» Task details:
Output every line of the material exactly, omitting images.

» Available data:
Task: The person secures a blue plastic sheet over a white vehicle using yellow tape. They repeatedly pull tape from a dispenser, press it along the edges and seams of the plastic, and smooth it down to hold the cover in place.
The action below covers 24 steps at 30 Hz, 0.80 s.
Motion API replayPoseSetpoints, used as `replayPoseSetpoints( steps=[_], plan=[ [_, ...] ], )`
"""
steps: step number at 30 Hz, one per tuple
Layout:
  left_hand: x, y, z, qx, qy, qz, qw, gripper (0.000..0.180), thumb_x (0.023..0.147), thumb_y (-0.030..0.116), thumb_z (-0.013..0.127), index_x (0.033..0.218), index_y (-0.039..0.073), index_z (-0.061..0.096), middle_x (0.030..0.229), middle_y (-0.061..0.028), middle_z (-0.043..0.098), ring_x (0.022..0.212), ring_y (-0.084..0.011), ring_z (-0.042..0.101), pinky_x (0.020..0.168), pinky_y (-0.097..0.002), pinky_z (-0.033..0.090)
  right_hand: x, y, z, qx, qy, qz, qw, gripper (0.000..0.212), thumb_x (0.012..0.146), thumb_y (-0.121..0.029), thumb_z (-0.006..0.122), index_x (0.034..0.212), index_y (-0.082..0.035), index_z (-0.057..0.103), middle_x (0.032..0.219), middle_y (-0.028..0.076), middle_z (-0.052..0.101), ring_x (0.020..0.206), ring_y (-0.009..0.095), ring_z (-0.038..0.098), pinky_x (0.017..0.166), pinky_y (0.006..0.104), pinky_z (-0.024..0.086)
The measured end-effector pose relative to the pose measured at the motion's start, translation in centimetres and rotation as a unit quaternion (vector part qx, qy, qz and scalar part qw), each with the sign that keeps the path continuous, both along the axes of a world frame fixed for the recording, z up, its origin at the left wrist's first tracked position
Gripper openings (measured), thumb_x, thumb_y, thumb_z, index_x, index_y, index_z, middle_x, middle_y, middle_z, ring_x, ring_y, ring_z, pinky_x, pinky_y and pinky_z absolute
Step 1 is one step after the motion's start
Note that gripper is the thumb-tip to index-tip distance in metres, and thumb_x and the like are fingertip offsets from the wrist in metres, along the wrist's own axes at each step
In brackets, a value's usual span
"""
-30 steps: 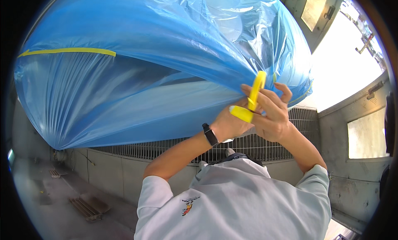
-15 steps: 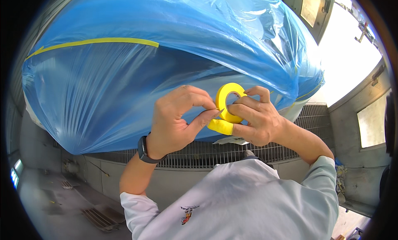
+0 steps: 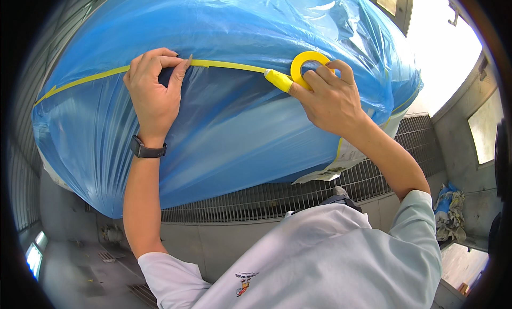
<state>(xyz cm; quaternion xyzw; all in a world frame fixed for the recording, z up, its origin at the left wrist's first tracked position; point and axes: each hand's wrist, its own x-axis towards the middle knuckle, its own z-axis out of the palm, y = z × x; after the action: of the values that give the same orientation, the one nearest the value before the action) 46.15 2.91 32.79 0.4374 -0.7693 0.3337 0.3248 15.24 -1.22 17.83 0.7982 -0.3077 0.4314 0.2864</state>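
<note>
Blue plastic film (image 3: 229, 138) drapes a large rounded body. A narrow yellow tape strip (image 3: 90, 78) runs along the film from the far left. My left hand (image 3: 153, 98) is closed, thumb and fingertips pinching the free end of a taut yellow tape length (image 3: 234, 66), close to where the laid strip ends. That length stretches right to a yellow masking tape roll (image 3: 308, 56). My right hand (image 3: 332, 102) holds the roll, fingers in its core. A yellow covering (image 3: 278, 80) wraps the right thumb, which lies by the tape.
Floor grating (image 3: 256, 203) runs along the near side of the covered body. Whitish sheeting (image 3: 349, 154) hangs from its lower right edge. Crumpled cloth and blue plastic (image 3: 449, 213) lie at the right by a grey wall with a bright opening.
Both hands have moved up and away from me to the strip's end and spread apart. A length of tape has been drawn off the roll between them.
</note>
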Motion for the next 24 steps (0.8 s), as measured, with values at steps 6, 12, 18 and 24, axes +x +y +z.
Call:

» Result of the task:
Task: The person secures a blue plastic sheet over a white vehicle using yellow tape. They repeatedly pull tape from a dispenser, press it along the edges and seams of the plastic, and smooth it down to hold the cover in place.
The action below covers 24 steps at 30 Hz, 0.80 s.
Motion API replayPoseSetpoints, used as `replayPoseSetpoints( steps=[_], plan=[ [_, ...] ], )`
"""
steps: step number at 30 Hz, one per tuple
Layout:
  left_hand: x, y, z, qx, qy, qz, qw, gripper (0.000..0.180), thumb_x (0.023..0.147), thumb_y (-0.030..0.116), thumb_z (-0.013..0.127), index_x (0.033..0.218), index_y (-0.039..0.073), index_z (-0.061..0.096), middle_x (0.030..0.229), middle_y (-0.061..0.028), middle_z (-0.043..0.098), ring_x (0.022..0.212), ring_y (-0.084..0.011), ring_z (-0.042..0.101), pinky_x (0.020..0.168), pinky_y (-0.097..0.002), pinky_z (-0.033..0.090)
  right_hand: x, y, z, qx, qy, qz, qw, gripper (0.000..0.212), thumb_x (0.012..0.146), thumb_y (-0.121..0.029), thumb_z (-0.006..0.122), index_x (0.034..0.212), index_y (-0.082..0.035), index_z (-0.057..0.103), middle_x (0.032..0.219), middle_y (-0.028..0.076), middle_z (-0.052..0.101), ring_x (0.020..0.206), ring_y (-0.009..0.095), ring_z (-0.038..0.098), pinky_x (0.017..0.166), pinky_y (0.006..0.104), pinky_z (-0.024..0.086)
The measured end-effector pose relative to the pose measured at the motion's start, translation in centimetres and rotation as a unit quaternion (vector part qx, qy, qz and scalar part qw), each with the sign that keeps the path continuous, both along the axes of a world frame fixed for the recording, z up, its origin at the left wrist's first tracked position
Gripper openings (measured), thumb_x, thumb_y, thumb_z, index_x, index_y, index_z, middle_x, middle_y, middle_z, ring_x, ring_y, ring_z, pinky_x, pinky_y and pinky_z absolute
Step 1 is one step after the motion's start
Note that gripper is the thumb-tip to index-tip distance in metres, and thumb_x and the like are fingertip offsets from the wrist in metres, along the wrist's own axes at each step
In brackets, a value's usual span
"""
-30 steps: 
-15 steps: 
+0 steps: 
<state>(xyz cm; quaternion xyzw; all in a world frame fixed for the recording, z up, its origin at the left wrist's first tracked position; point and axes: each hand's wrist, its own x-axis towards the middle knuckle, its own z-axis out of the palm, y = z × x; after the action: of the values that give the same orientation, the one nearest the value before the action) 46.15 2.91 32.79 0.4374 -0.7693 0.3337 0.3248 15.24 -1.22 17.83 0.7982 -0.3077 0.4314 0.2864</state>
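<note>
Blue plastic film (image 3: 229, 138) drapes a large rounded body. A narrow yellow tape strip (image 3: 90, 78) runs along the film from the far left. My left hand (image 3: 153, 98) is closed, thumb and fingertips pinching the free end of a taut yellow tape length (image 3: 234, 66), close to where the laid strip ends. That length stretches right to a yellow masking tape roll (image 3: 308, 56). My right hand (image 3: 332, 102) holds the roll, fingers in its core. A yellow covering (image 3: 278, 80) wraps the right thumb, which lies by the tape.
Floor grating (image 3: 256, 203) runs along the near side of the covered body. Whitish sheeting (image 3: 349, 154) hangs from its lower right edge. Crumpled cloth and blue plastic (image 3: 449, 213) lie at the right by a grey wall with a bright opening.
Both hands have moved up and away from me to the strip's end and spread apart. A length of tape has been drawn off the roll between them.
</note>
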Motion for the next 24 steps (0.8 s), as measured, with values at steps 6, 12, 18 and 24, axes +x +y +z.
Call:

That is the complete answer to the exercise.